Drink More Water, Not Less
It sounds counterintuitive, but drinking more water can actually reduce swelling. When your body senses that water intake is low, it produces more of a hormone called vasopressin that signals your kidneys to hold onto fluid. Research on healthy volunteers found that people who habitually drank less water carried larger body fluid volumes than those who drank more. Staying well hydrated keeps that hormone level low, allowing your kidneys to release excess fluid normally.
There’s no magic number that works for everyone, but aiming for six to eight glasses a day is a reasonable baseline. If your urine is consistently dark yellow, you’re likely not drinking enough.
Soak in Epsom Salt Water
Soaking your feet in warm water with Epsom salt is a widely recommended home remedy, and there’s some evidence behind it. A small clinical study on pregnant women with foot swelling found that soaking feet in lukewarm water mixed with about 30 grams (roughly two tablespoons) of Epsom salt for 20 minutes per day reduced swelling by nearly 74% over three days. That outperformed foot exercises alone in the same study.
The warm water likely helps by promoting circulation, while the magnesium sulfate in Epsom salt may contribute to drawing fluid out of tissues. Fill a basin with comfortably warm (not hot) water, dissolve a couple of tablespoons of Epsom salt, and soak for 15 to 20 minutes. It’s low risk and inexpensive enough to try as part of your routine.
Add Natural Diuretic Foods
Certain foods gently encourage your kidneys to flush extra fluid. The Cleveland Clinic highlights several worth adding to your meals: cucumbers, watermelon, celery, asparagus, grapes, pineapple, lemons, garlic, onions, bell peppers, and ginger. These tend to be high in water content and potassium, which helps balance sodium levels.

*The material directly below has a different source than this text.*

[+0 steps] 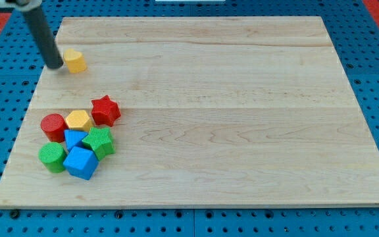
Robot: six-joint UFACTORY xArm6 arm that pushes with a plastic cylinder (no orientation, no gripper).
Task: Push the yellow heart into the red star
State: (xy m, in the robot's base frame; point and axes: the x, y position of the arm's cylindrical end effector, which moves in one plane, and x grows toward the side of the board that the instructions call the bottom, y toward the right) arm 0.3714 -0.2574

Herbs like parsley and dandelion also have mild diuretic properties. For beverages, hibiscus tea (which is caffeine-free), green tea, and black tea can all help with fluid balance. These foods won’t produce the dramatic effect of a prescription diuretic, but as part of a lower-sodium, whole-food diet, they support your body’s ability to manage fluid on its own.
Check Your Medications
Foot swelling is a known side effect of several common medication classes. Blood pressure drugs called calcium channel blockers are among the most frequent culprits, causing swelling by widening blood vessels in a way that increases pressure in the tiny capillaries of your legs. Diabetes medications in the thiazolidinedione class have a similar effect through a different mechanism, increasing both fluid retention and blood vessel permeability.
Other medications linked to foot and leg swelling include pain drugs like ibuprofen and naproxen (NSAIDs), steroids, certain nerve pain medications, some antipsychotics, nitrate drugs for chest pain, and insulin. If your swelling started or worsened after beginning a new medication, that connection is worth raising with your prescriber. There are often alternative medications that don’t carry the same risk.
Swelling That Needs Urgent Attention
Most foot swelling is harmless and responds to the strategies above. But certain patterns signal something more serious. Swelling in only one leg, especially when paired with pain, cramping, warmth, or skin that turns red or purple, could indicate a deep vein thrombosis (a blood clot in a deep leg vein). This requires prompt medical evaluation.
If swelling in your feet is accompanied by sudden shortness of breath, chest pain that worsens when you breathe or cough, a rapid pulse, dizziness, or coughing up blood, these are warning signs of a pulmonary embolism, which is a medical emergency. Swelling that develops rapidly in both legs alongside difficulty breathing can also point to heart or kidney problems that need evaluation rather than home remedies.